In recent weeks 2 airlines have had high impact, high visibility outages, so the focus is squarely on the impact of an IT disaster, and the reputational brand equity of the company involved. Delta the Atlanta-based carrier reported a computer outage that caused more than 650 flights to be canceled and more than 2,000 to be delayed. By the end of the day, the system was back online but the ripple of delays continued. So as to make this blog at least somewhat interesting I have decided to spice it up my musings with Star Wars references.
The point where the CIO quoted Han Solo and said “I have a really bad feeling about this…” is unclear from what you can pick up from the press reports. However, you can certainly tell that they were very unlucky in the first instance and then the downstream impact led into the standard fare of how Disaster Recovery planning is handled.
From what you can glean from the web, it appears that a generator fire led to a power surge that took out their datacentre, not what was initially reported that it was a Power grid failure, it is amazing how fast blame can be shifted in this type of scenario. This led to the outage that impacted travelers across the globe which was felt in reservation systems and by Delta staff who were at the sharp end in front of travelers.

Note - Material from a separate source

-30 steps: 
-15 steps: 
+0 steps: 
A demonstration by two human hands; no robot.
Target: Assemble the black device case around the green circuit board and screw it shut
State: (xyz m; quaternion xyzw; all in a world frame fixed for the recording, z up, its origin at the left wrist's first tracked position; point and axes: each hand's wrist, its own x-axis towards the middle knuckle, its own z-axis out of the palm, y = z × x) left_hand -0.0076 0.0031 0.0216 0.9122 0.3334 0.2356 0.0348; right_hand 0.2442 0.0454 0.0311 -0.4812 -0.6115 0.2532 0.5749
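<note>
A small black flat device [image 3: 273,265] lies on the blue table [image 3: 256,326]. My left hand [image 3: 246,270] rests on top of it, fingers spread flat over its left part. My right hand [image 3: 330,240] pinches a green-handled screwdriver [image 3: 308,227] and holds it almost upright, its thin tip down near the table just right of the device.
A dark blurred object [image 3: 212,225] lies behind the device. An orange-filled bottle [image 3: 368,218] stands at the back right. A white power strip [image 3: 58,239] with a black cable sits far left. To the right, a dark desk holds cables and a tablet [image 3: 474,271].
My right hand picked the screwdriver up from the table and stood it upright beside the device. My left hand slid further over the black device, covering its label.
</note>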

As the LA Times so succinctly put in their reporting of the Delta outage “Experts have blamed the rash of outages on massive, interconnected computer systems that lack sufficient staff and financial backing.” The first part of this sentence intrigued me. Imagine if there were a way to consolidate web and front end systems onto an architecture, based on say Linux, that could run on the same hardware as the core system of record and provide a massively simplified architecture that could be cleanly failed over in the event of a failure… just imagine… (hint this has only been possible since 2000 its called Linux on z Systems)
Another element of this story that comes out is Disaster Recovery planning, when did Delta last simulate this type of outage? To quote Yoda, “either do or do not, no such thing as try” this applies as much to Disaster Recovery planning as it does in life. There is absolutely no point having a ‘plan’ for the event of a disaster if you haven’t tried it, multiple times and regularly. I don’t think it’s a Star Wars quote, but it should be “Hope is not a strategy”
In summary if you want massively simplified Disaster recovery the answer is simple massively consolidate your IT estate, the simple equation being less boxes = less to fail over… If you still have doubts, then as Darth Vader would say “I find your lack of faith disturbing…”